What needs to be done:
Every line of the data should be output word for word.

*** Given material

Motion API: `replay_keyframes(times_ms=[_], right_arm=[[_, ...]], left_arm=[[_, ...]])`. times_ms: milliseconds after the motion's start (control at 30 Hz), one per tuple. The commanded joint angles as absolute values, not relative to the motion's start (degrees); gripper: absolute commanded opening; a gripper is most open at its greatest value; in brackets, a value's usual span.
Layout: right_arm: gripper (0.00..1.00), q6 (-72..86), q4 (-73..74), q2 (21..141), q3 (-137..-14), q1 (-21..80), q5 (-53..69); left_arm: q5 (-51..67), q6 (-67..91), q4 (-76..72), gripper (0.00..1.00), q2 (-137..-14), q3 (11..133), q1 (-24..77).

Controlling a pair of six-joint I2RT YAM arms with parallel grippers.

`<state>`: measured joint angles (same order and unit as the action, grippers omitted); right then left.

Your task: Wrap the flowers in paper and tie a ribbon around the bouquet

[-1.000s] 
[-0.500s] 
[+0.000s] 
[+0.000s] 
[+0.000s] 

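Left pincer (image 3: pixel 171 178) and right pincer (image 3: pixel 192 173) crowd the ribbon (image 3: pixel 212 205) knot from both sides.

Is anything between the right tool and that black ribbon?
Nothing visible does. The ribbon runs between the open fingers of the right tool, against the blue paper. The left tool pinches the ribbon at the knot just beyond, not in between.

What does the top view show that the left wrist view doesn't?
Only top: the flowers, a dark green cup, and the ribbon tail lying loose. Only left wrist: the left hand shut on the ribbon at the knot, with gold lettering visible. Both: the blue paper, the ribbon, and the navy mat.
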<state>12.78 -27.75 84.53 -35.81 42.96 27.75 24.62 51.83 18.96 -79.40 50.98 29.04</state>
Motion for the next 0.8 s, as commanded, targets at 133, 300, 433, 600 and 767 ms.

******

Task solution:
Motion API: `replay_keyframes(times_ms=[_], right_arm=[[_, ...]], left_arm=[[_, ...]])`. times_ms: milliseconds after the motion's start (control at 30 Hz), one per tuple. The commanded joint angles as absolute values, not relative to the motion's start (degrees); gripper: absolute commanded opening; a gripper is most open at its greatest value; in brackets, a value's usual span.
Layout: right_arm: gripper (0.00..1.00), q6 (-72..86), q4 (-73..74), q2 (21..141), q3 (-137..-14), q1 (-21..80), q5 (-53..69); left_arm: q5 (-51..67), q6 (-67..91), q4 (-76..72), gripper (0.00..1.00), q2 (-137..-14), q3 (11..133), q1 (-24..77).

Controlling a pair of six-joint I2RT YAM arms with parallel grippers.

`<state>`: measured joint angles (same order and unit as the action, grippers omitted); right then left.

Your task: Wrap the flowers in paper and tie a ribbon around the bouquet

[-1.000s] 
[-0.500s] 
[+0.000s] 
[+0.000s] 
[+0.000s] 

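Left pincer (image 3: pixel 171 178) and right pincer (image 3: pixel 192 173) crowd the ribbon (image 3: pixel 212 205) knot from both sides.

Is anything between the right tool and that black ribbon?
Nothing visible does. The ribbon runs between the open fingers of the right tool, against the blue paper. The left tool pinches the ribbon at the knot just beyond, not in between.

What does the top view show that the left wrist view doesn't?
Only top: the flowers, a dark green cup, and the ribbon tail lying loose. Only left wrist: the left hand shut on the ribbon at the knot, with gold lettering visible. Both: the blue paper, the ribbon, and the navy mat.
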<state>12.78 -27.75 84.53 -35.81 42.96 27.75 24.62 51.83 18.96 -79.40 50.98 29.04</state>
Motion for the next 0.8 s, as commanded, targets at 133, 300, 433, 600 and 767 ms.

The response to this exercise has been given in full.